Molecular simulation for adsorption and separation of CH4/H2 in zeolites

Abstract

Based on the high-throughput calculation method of molecular simulation, except the structures with zero surface area and less than zero adsorption capacity, four geometric descriptors (largest cavity diameter, specific surface area, pore volume and porosity), an energy descriptor (heat of adsorption), adsorption capacity, and adsorption selectivity coefficient of 199 zeolites are obtained. By studying the correlation between structural characteristics and adsorption separation performance, the result shows that when the largest cavity diameter is 6 Å, the surface area is 1400–2100 m²·g^–1, and the pore volume is in a range of 0.2–0.3 cm³·g^–1, the zeolite has the greatest influence on the adsorption capacity and adsorption selectivity for methane molecules. At the same time, it is found that the largest cavity diameter and porosity of zeolite molecular sieves have a positive correlation, and there is also an obvious linear relationship between the CH₄ adsorption selectivity coefficient of the equimolar CH₄/H₂ mixed component and the single-component CH₄ adsorption capacity.

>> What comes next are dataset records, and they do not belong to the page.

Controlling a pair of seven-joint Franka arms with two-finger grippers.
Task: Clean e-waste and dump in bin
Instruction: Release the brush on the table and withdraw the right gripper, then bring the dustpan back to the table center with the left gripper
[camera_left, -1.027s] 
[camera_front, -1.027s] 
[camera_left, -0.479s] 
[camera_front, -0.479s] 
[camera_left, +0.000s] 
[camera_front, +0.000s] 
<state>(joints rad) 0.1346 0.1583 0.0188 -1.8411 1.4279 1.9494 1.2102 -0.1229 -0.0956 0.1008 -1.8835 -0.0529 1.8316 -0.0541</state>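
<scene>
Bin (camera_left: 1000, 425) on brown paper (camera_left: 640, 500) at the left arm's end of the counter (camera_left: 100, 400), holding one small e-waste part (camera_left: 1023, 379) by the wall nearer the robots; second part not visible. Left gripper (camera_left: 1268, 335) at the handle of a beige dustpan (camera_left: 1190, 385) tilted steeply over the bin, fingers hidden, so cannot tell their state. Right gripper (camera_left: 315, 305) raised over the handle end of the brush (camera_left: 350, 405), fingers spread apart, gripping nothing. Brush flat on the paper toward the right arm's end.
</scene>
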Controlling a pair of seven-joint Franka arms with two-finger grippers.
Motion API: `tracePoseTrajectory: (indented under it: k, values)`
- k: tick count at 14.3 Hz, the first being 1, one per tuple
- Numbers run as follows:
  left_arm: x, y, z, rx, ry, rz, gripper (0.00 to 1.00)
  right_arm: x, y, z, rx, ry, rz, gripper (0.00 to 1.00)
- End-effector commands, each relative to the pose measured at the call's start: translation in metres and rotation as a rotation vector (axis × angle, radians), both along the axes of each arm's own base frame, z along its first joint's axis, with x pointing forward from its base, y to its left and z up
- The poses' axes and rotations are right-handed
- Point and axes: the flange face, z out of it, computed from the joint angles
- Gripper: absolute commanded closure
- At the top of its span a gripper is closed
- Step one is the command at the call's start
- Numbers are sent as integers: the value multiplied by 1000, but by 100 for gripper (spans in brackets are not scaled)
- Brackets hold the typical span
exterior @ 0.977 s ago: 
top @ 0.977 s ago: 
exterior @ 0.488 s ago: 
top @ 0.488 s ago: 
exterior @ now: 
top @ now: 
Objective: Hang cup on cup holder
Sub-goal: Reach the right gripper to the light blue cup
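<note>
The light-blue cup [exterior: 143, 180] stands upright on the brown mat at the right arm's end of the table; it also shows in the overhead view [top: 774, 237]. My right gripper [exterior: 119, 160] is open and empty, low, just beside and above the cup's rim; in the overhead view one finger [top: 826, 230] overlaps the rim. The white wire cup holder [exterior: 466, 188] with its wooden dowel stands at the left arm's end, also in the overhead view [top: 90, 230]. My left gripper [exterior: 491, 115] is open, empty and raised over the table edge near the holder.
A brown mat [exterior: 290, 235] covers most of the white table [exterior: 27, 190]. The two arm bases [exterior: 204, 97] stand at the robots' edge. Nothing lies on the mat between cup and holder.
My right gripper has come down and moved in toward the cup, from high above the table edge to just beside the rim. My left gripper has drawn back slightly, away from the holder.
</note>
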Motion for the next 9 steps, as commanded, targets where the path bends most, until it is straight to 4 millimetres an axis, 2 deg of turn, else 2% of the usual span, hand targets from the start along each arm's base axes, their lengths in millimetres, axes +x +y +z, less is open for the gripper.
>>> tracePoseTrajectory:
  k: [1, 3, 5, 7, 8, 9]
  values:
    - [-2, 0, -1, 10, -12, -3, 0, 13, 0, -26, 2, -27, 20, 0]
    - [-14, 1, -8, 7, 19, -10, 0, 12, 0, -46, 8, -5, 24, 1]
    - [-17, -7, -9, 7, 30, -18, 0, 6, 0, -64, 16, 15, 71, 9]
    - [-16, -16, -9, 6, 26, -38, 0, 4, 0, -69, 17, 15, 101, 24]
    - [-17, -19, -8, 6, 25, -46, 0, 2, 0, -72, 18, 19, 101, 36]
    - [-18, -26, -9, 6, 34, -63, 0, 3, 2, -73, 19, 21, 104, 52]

By using the grand canonical Monte Carlo simulation method, physical quantities such as adsorption isotherms and isosteric heats of adsorption for CH₄ and H₂ of three channel-shaped zeolites are obtained. The result shows that the pore structure (surface area and pore volume) of the channel-shaped zeolite has a greater influence on the CH₄ adsorption capacity than the energy effect (heat of adsorption), under the same external environment. Combining with the industrial background of steam methane reforming hydrogen production, the separation and selectivity performance of the CH₄/H₂ mixed system under different components are further studied. The result reveals that there is no correlation between adsorption selectivity of ultra-microporous zeolite material for CH₄ and bulk pressure or feed ratio. According to the centroid distribution density of gas molecules, it is found that CH₄ preferentially occupies the space of smaller pore windows in the channel-shaped zeolite, while the distribution range of H₂ is larger but there is no unambiguous preferential adsorption site.